So I think it’s high time to wrap up this series on neo pseudo gnosticism by examining one final problem that crops up with the belief that this world doesn’t matter, that it’s only a proving ground for eternity. It has to do with why we live the way we live.
One of the ideas that I encounter from time to time is that this world is something of an arena, that the only reason why we’re born into this world is to show if we’re worthy of heaven. Our lives are a series of tests that we either pass or fail, showing if we’re really Christian.

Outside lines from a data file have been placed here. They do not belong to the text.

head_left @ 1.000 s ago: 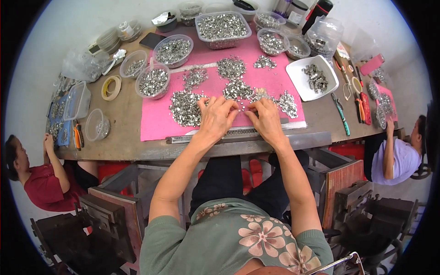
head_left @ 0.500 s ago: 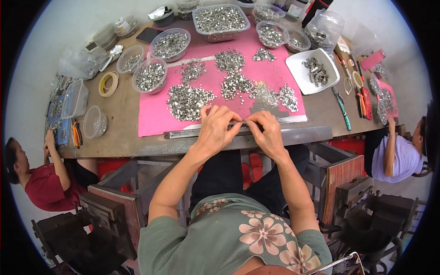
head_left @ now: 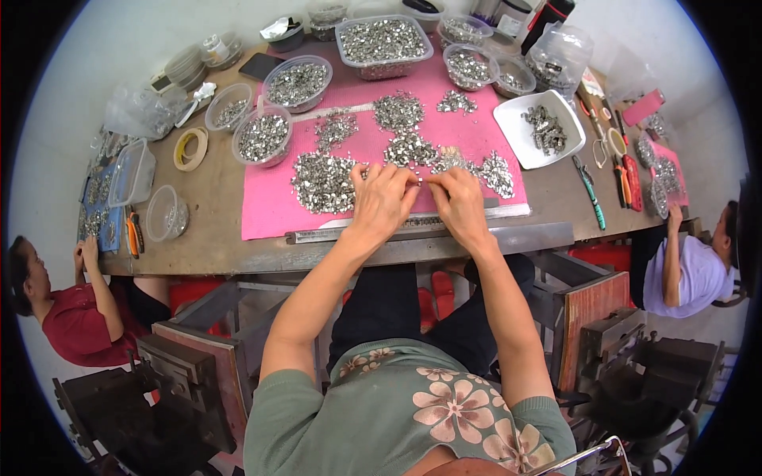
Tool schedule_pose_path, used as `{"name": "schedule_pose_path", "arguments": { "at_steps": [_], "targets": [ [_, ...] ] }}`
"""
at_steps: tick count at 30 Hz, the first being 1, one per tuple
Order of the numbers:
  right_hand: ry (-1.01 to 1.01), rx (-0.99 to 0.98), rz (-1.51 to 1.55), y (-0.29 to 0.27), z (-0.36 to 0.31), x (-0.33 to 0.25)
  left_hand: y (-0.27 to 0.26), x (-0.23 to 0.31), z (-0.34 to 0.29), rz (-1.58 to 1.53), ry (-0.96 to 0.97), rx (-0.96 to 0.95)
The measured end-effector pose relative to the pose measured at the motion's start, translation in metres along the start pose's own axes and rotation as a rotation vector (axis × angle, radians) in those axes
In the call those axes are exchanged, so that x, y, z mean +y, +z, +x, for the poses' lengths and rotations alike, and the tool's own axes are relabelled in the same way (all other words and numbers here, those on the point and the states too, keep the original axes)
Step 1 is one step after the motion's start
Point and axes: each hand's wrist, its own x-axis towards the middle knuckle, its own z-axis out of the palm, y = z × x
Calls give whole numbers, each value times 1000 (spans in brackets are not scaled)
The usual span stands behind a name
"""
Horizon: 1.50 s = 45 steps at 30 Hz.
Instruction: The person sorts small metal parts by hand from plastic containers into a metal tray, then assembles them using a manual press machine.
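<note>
My left hand (head_left: 382, 202) is closed in a pinch over the pink mat (head_left: 266, 210), with a small shiny metal piece (head_left: 419, 182) at its fingertips. Just to the right, the thumb and fingers of my right hand (head_left: 459, 205) are pressed together close to that piece; what they hold, if anything, is too small to make out. Below both hands a long narrow metal rail (head_left: 325, 236) lies along the table's front edge, with a row of small dark parts in its middle stretch. Heaps of small silver pieces (head_left: 324, 182) lie beyond my hands.
Clear tubs of metal pieces (head_left: 381, 44) line the back. A white tray (head_left: 516, 143) holds darker pieces at right, near green-handled pliers (head_left: 589, 190). A tape roll (head_left: 190, 149) lies left. Two people sit at the sides, one in a red shirt (head_left: 83, 321), another in lilac (head_left: 690, 274).
Both hands have lifted away from the rail and moved slightly farther over the mat. The rail's row of small parts now shows, and a shiny piece appears between the fingertips.
</note>
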Motion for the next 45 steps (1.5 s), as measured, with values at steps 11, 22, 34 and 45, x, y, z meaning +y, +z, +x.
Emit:
{"name": "schedule_pose_path", "arguments": {
  "at_steps": [11,22,34,45],
  "targets": [
    [-119,-111,-133,6,15,11,12,-7,7,37,53,4],
    [-160,-124,-3,-25,-38,-23,10,-7,4,-58,16,-81],
    [-15,35,-220,-4,3,19,-4,5,3,-44,43,-96],
    [45,-84,40,-32,-13,2,-14,31,-26,-90,45,-118]
  ]
}}
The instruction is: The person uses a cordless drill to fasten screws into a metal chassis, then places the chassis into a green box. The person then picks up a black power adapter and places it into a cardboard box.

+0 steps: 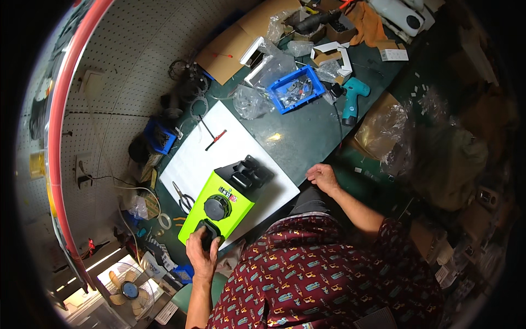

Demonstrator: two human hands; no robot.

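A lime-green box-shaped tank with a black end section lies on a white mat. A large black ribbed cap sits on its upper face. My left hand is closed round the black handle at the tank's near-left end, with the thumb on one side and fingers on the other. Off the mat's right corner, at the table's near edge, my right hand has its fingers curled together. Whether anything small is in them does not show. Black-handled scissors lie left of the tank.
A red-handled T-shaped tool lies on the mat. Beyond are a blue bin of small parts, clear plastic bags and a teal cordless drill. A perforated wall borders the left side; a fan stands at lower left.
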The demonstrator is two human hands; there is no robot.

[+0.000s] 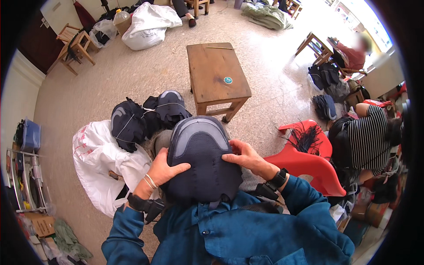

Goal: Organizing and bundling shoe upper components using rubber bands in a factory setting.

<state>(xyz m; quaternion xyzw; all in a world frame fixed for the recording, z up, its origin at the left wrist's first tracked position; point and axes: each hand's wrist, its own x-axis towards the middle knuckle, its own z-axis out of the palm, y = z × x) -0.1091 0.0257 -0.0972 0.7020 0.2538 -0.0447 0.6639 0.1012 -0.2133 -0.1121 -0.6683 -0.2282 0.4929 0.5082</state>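
Note:
A stack of dark navy shoe uppers (201, 163) with curved grey toe bands rests on my lap, toe ends pointing away from me. My left hand (165, 173) grips its left side, thumb lying across the top piece. On the opposite edge my right hand (247, 157) has its thumb on top and its fingers at the side, partly hidden. Just beyond my left hand, tied bundles of similar uppers (128, 123) lie beside a white sack (99, 154).
Ahead stands a wooden stool (216, 70) bearing a small round green item and a thin stick. At right, a red plastic chair (309, 163) holds dark cords (307, 139). A person in a striped shirt (369, 141) sits beyond it. More sacks (150, 26) lie farther off.

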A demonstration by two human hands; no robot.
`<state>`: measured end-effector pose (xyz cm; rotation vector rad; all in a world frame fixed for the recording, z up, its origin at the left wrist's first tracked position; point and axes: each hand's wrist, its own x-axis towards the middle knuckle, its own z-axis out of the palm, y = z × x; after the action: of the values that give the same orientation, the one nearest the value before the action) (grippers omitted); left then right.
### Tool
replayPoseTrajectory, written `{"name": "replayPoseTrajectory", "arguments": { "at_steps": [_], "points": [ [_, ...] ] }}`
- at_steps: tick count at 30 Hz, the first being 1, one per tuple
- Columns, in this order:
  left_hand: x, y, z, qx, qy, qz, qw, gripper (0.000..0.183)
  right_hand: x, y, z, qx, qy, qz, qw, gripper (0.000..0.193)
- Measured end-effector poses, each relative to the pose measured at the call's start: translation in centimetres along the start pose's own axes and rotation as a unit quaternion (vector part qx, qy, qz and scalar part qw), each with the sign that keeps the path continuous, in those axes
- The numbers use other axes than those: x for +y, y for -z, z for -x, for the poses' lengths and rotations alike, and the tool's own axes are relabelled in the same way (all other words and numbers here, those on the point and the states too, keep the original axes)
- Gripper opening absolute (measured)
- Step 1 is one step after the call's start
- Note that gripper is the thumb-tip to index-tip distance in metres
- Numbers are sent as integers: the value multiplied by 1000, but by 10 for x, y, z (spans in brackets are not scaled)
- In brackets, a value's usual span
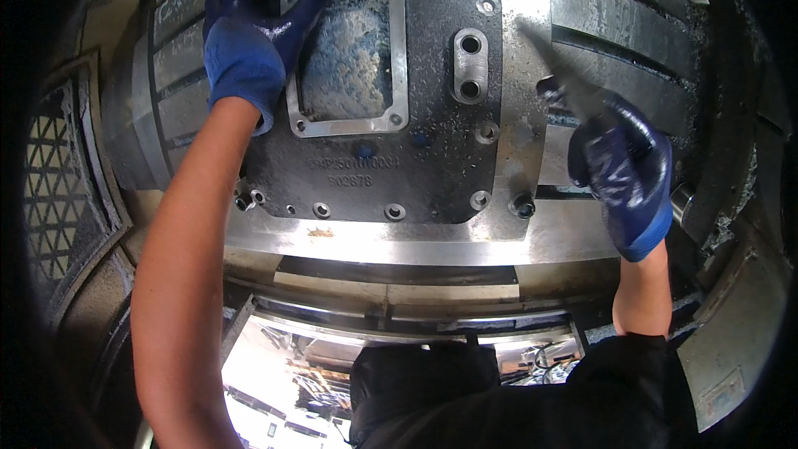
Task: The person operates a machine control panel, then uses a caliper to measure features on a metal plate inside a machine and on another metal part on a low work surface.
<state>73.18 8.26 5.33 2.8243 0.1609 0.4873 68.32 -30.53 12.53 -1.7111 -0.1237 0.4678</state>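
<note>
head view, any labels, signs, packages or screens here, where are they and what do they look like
Stamped marking: two short rows of raised characters on the dark casting, low on its face under the rectangular silver-framed opening; same dark grey as the metal.
Small plate or label: on the grey panel at lower right, rectangular, pale with reddish edges; too blurred to tell more.
No packages or screens in view.
</note>
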Motion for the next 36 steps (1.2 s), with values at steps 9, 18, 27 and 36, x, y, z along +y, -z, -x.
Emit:
{"name": "replayPoseTrajectory", "arguments": {
  "at_steps": [9, 18, 27, 36],
  "points": [
    [7, 9, 0, 4, -5, -3, 1000, 83, -9, -14, -22, -13, 44, -344, 938, 60],
    [29, 7, 4, 48, 23, -32, 998, 86, -43, -53, -24, 254, 200, -370, 871, 71],
    [24, 8, 7, 37, 62, -29, 997, 89, -25, -64, -58, -15, 317, -269, 909, 80],
    [22, 6, 14, 64, 47, -46, 996, 87, -10, -71, -58, -18, 305, -356, 883, 77]
  ]
}}
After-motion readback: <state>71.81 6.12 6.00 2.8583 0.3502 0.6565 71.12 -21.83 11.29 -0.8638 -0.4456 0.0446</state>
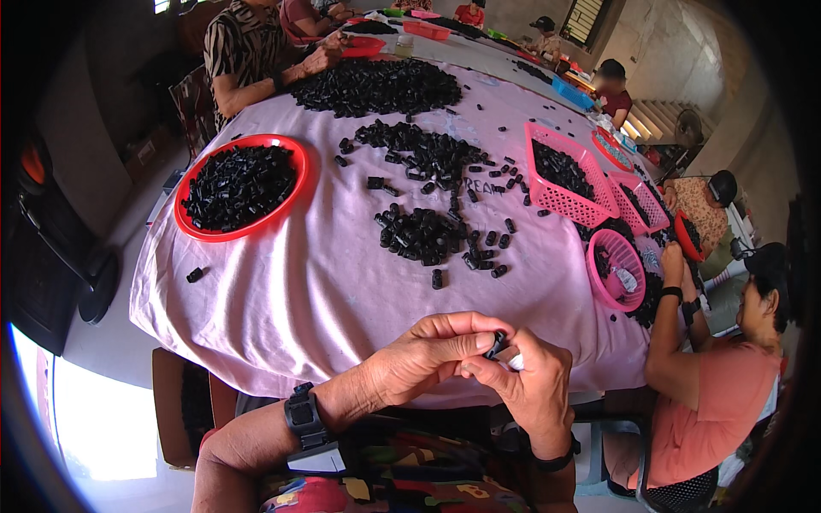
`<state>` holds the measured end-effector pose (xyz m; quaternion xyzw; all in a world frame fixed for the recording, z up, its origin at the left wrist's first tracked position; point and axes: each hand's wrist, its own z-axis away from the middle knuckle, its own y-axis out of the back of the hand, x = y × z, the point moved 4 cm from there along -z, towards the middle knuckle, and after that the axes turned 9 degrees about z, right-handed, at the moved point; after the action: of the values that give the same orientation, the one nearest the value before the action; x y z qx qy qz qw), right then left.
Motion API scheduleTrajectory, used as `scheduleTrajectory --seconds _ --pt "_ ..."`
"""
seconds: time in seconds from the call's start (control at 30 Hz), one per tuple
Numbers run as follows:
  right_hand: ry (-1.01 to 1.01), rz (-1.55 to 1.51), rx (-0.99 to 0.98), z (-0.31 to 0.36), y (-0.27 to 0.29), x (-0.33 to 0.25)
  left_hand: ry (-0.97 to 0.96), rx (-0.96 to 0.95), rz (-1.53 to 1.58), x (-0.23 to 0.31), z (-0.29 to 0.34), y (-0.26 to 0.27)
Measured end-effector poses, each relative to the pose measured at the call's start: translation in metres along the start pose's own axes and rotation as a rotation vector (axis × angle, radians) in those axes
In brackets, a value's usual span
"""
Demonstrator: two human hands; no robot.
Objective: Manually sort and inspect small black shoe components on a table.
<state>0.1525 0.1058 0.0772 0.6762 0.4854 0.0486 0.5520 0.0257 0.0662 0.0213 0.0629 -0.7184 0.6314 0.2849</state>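
Observation:
Close to the table's front edge, my left hand [436, 355] pinches a small black cylindrical part [495, 344] between thumb and forefinger. My right hand [534, 376] meets it there, its thumb and fingers closed around the same part, with a bit of something white [516, 362] showing between them. What the white bit is I cannot make out. Beyond my hands, a loose pile of black cylindrical parts [419, 235] lies on the pink cloth [342, 299], and one part [438, 279] stands apart on its near side.
A red round tray [301, 184] heaped with black parts sits at left. Larger piles [376, 85] lie farther back. At right are a pink basket [571, 201] and a round pink basket [616, 301]. A person in an orange shirt [714, 402] works at right; others sit around the table.

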Motion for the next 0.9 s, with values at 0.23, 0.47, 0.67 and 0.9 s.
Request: scheduleTrajectory --seconds 0.23,0.47,0.67,0.9 --pt "0.095 0.040 0.021 0.000 -0.002 0.000 -0.007 0.011 0.085 0.001 0.001 0.002" --pt "0.077 -0.170 0.118 0.003 0.005 -0.001 0.004 0.033 0.101 -0.002 -0.001 0.008" --pt "0.102 -0.191 0.113 0.003 0.009 -0.005 0.001 0.017 0.123 -0.002 -0.001 0.006" --pt "0.128 -0.162 0.127 0.002 0.010 -0.006 -0.003 0.026 0.122 -0.001 0.000 0.005"
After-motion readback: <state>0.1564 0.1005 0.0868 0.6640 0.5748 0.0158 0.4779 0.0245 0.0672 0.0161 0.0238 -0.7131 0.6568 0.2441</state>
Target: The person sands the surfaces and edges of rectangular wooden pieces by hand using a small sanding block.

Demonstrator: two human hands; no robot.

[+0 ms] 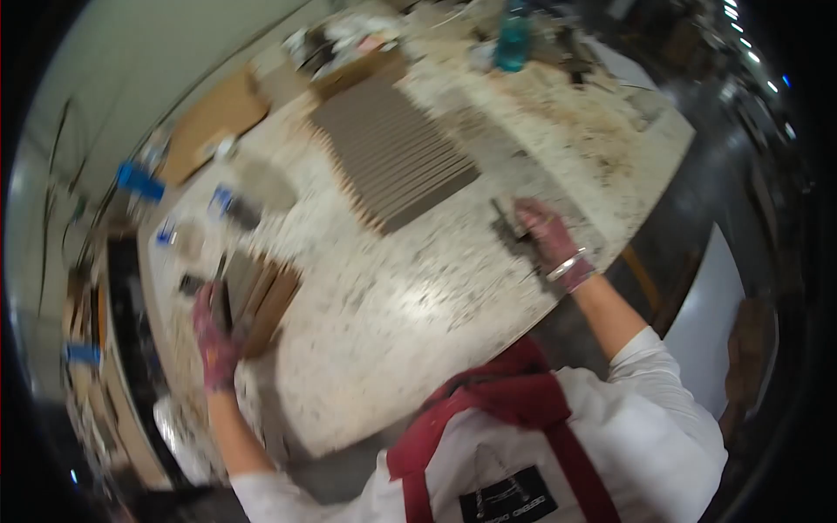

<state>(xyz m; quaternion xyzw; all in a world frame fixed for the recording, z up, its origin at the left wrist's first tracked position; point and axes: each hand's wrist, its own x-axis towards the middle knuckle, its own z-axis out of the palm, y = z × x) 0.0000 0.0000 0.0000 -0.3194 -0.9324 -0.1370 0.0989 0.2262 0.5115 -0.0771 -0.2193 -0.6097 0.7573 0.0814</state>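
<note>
At the table's left side, my left hand [214, 344], in a stained reddish glove, is closed on a dark flat strip [223, 305] at the near end of a small stack. That stack of brown and grey strips [266, 301] stands right beside the fingers. My right hand [547, 231], gloved alike with a pale band at the wrist, is over the table's right part. Its fingers are closed round a small dark tool [500, 212], too blurred to name. Between and beyond the hands lies a row of long grey-brown strips [397, 152] with lighter, uneven ends on their left.
The stained white table [410, 357] carries an open cardboard box [357, 74] of crumpled wrapping at the back. A teal bottle [514, 39] is at far right. Along the left lie a cardboard sheet [218, 118], a blue object [139, 180] and a clear cup [189, 240].
</note>
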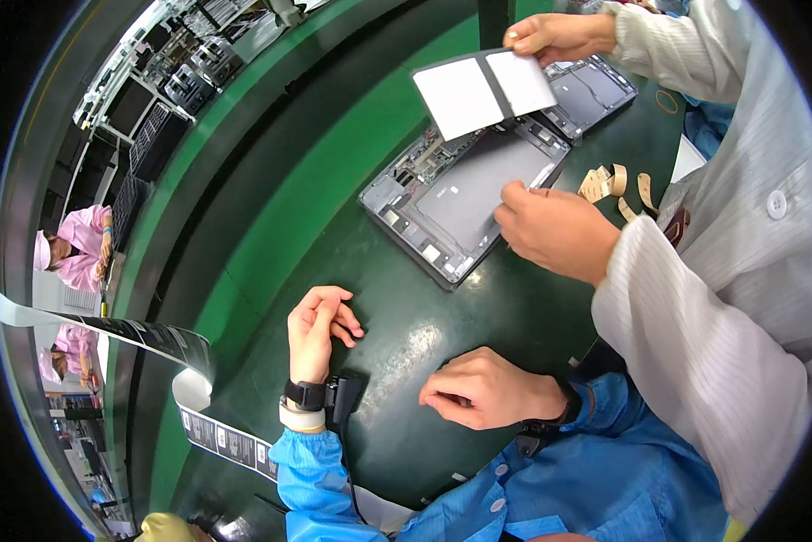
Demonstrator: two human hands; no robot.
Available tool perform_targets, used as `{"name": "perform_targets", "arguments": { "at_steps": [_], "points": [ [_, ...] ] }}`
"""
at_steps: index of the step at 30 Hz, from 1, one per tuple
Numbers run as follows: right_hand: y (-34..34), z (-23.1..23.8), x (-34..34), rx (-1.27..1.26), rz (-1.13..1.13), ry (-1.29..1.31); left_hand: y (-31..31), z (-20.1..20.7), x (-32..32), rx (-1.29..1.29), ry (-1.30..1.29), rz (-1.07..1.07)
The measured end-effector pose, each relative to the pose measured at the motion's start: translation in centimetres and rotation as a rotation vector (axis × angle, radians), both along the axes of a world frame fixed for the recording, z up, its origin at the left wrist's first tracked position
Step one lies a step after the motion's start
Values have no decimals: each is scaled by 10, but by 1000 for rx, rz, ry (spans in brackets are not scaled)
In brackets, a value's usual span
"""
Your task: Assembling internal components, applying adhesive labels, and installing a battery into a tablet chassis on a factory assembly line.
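Observation:
My left hand rests on the green table with its fingers loosely bent and a little apart, nothing in them. To its right my right hand lies on the tabletop, its fingers curled in and no object showing. Beyond both hands is an opened flat device, its circuit board and grey inside exposed. A co-worker's hand holds up a thin dark panel with two white faces over it. The co-worker's other hand is at the device's right edge, fingertips pinched; what they hold I cannot make out.
Another opened device sits behind the first. Curled tan strips lie near the co-worker's white sleeve. A strip of dark labels loops at my left. People in pink sit past a green curved band.

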State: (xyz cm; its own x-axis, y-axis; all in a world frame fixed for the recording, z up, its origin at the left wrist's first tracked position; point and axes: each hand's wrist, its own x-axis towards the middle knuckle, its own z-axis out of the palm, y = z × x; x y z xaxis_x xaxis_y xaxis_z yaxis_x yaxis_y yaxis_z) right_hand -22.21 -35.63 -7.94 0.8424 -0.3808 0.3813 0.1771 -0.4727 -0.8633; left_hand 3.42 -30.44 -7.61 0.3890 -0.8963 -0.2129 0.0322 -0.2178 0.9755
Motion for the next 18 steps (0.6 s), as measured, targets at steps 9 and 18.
{"name": "perform_targets", "arguments": {
  "at_steps": [9,18],
  "points": [
    [-1,-2,-2,-13,19,45,-1,0,-3,12,-28,4],
    [-1,1,2,23,44,47,-1,1,0,11,-38,18]
  ]
}}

There’s a lot wrong with this idea (not the least of which is the fact that it smacks of works righteousness, which clearly isn’t the way that things work). But let’s say that this view is true, that this world is nothing but a proving ground. Then the question naturally arises, why do we do what’s right?
Well, because it’s good for us. If we do the wrong thing, it will send us to a not-so-nice place. If we do things right, we’ll go to an ethereal heaven. In other words, the motivation for doing the right thing is inherently selfish. We do what’s right because it benefits us in the long run.
And that bothers me. Essentially, we would have to weigh our deeds based on whether or not they’ll help us. People will only have worth based on our opinion of them. And I believe that’s counter to the way God wants us to live.
After all, everyone has been created in the image of God. Every person we’ve ever met was and is still deeply loved by Him. That is what motivates us to live out our Christian faith: it isn’t because we’re living in a proving ground and have to show our faith by our deeds or else God will keep us out of heaven. Instead, we show Christ’s love to everyone because they are loved by Christ. We treat them as valuable people because they have value to God.
And that is the why. That’s why why we live in more than a proving ground. We live as people made in the image of God, and we treat other people as those who bear the same image.